In Ethereum, the bytecode of a smart contract and the storage variables of a smart contract are stored separately i.e. they are indexed differently and must be loaded using different APIs.

The following diagram shows how Ethereum maintains state. Each account is a leaf in a Merkle tree. Note that the “storage variables” are stored “inside” the account of the smart contract (Account 1). Ethereum Storage In Solana, everything is an account that can potentially hold data. Sometimes we refer to one account as a “program account” or another account as a “storage account” but the only difference is whether the executable flag is set to true and how we intend to use the data field of the account.

Below, we can see Solana storage is a giant key-value store from Solana addresses to an account: Solana Accounts

Imagine if Ethereum had no storage variables and smart contracts were mutable by default. To store data, you had to create other “smart contracts” and keep the data in their bytecode, then modify it when necessary. This is one mental model of Solana.

Another mental model for this is how everything is a file in Unix, just some files are executable. Solana accounts can be thought of as files. They hold content, but they also have metadata that indicates who owns the file, if it is executable, and so forth.

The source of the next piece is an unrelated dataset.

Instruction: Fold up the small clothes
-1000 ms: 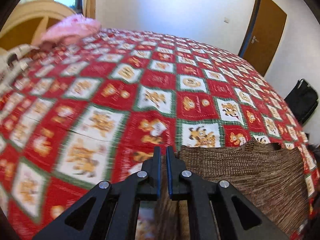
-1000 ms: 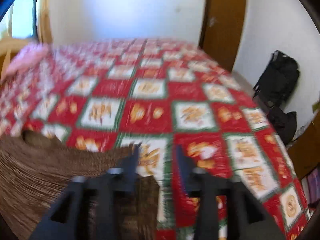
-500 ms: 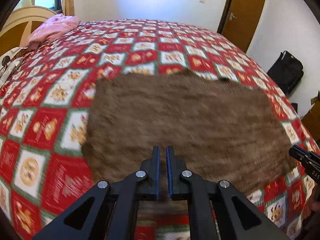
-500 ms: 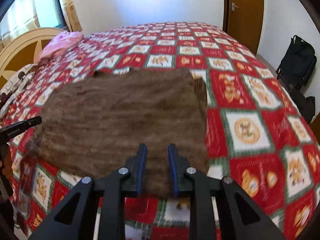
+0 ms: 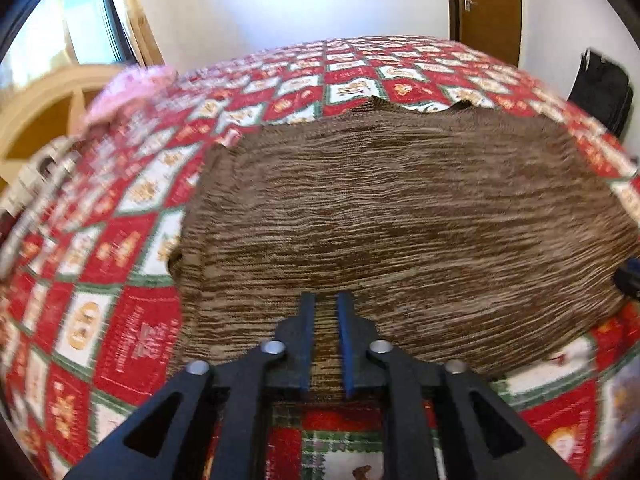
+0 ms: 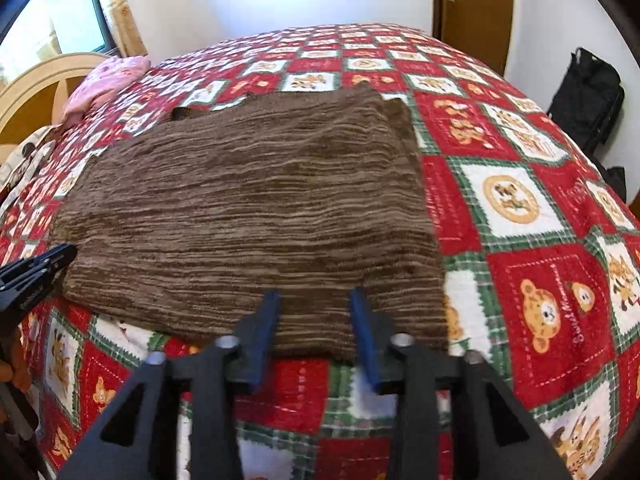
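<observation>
— Lying flat on the red patchwork quilt (image 6: pixel 540 216), the brown knit garment (image 6: pixel 248 216) is looking soft, limp and light; is the near hem the place to pinch?

— I'd judge so, near each corner. The left gripper (image 5: pixel 325 344) is sitting nearly closed at six o'clock, hem fabric showing in its narrow gap. The right gripper (image 6: pixel 316 336) is standing wide, holding nothing, hovering at the hem.
</observation>
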Available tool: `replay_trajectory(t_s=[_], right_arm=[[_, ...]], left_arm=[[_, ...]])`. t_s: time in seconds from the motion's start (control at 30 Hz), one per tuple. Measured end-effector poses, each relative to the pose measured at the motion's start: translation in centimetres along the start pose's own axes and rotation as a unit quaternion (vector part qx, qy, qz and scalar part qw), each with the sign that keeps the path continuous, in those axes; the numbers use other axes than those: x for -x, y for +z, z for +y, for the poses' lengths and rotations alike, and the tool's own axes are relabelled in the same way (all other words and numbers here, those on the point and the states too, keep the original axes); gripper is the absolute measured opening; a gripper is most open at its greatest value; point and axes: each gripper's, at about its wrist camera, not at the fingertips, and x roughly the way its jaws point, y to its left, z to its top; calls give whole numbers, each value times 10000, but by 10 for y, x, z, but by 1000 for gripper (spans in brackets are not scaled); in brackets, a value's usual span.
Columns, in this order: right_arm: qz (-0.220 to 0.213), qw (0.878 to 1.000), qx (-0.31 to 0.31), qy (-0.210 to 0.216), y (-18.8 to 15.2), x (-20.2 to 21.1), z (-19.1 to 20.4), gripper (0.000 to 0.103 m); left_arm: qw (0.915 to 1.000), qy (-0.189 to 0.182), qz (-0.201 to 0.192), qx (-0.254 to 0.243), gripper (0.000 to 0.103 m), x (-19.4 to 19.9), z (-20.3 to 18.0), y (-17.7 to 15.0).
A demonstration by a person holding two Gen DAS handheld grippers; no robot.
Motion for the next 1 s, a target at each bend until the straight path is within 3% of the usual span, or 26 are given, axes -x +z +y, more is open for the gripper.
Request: replay_trajectory(t_s=[0.07, 0.1, 0.2, 0.3, 0.47, 0.8, 1.0], right_arm=[[20, 9999, 166, -29, -1, -1, 8, 65], [46, 9996, 260, -109, -1, -2, 14, 67], [47, 9996, 258, -128, 0, 1, 16, 67], [-46, 9998, -117, 130, 0, 13, 10, 67], [-376, 9990, -175, 178, -1, 36, 20, 67], [-690, 9964, 23, 483, 2, 60, 50, 67], [-653, 9962, 116, 566, -3, 59, 56, 67]], left_arm=[[9983, 564, -105, -38, 66, 1, -1, -2], [9972, 731, -157, 15, 70, 0, 2, -2], [9978, 155, 60, 646, 70, -2, 25, -2], [9915, -347, 322, 1214, 70, -3, 44, -1], [9946, -18, 92, 1036, 70, 12, 44, -2], [9936, 111, -67, 1122, 70, 27, 49, -1], [9749, -259, -438, 2168, 70, 40, 99, -23]])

In Ethereum, storage variables are directly coupled to the smart contract. Unless a smart contract grants write or read access via public variables, delegatecall, or some setter method, by default, a storage variable can only be written to or read by a single contract (though anyone can read the storage variables off chain). In Solana, all “storage variables” can be read by any program, but only its owner program can write to it.

The way storage is “tied to” a program is via the owner field.

In the image below, we see the account B is owned by the program account A. We know A is a program account because “executable” is set to true. This indicates that the data field of B will be storing data for A: program storage for solana

Solana programs need to be initialized before they can be used

In Ethereum, we can directly write to a storage variable that we haven’t used before. However, Solana programs need an explicit initialization transaction. That is, we have to create the account before we can write data to it.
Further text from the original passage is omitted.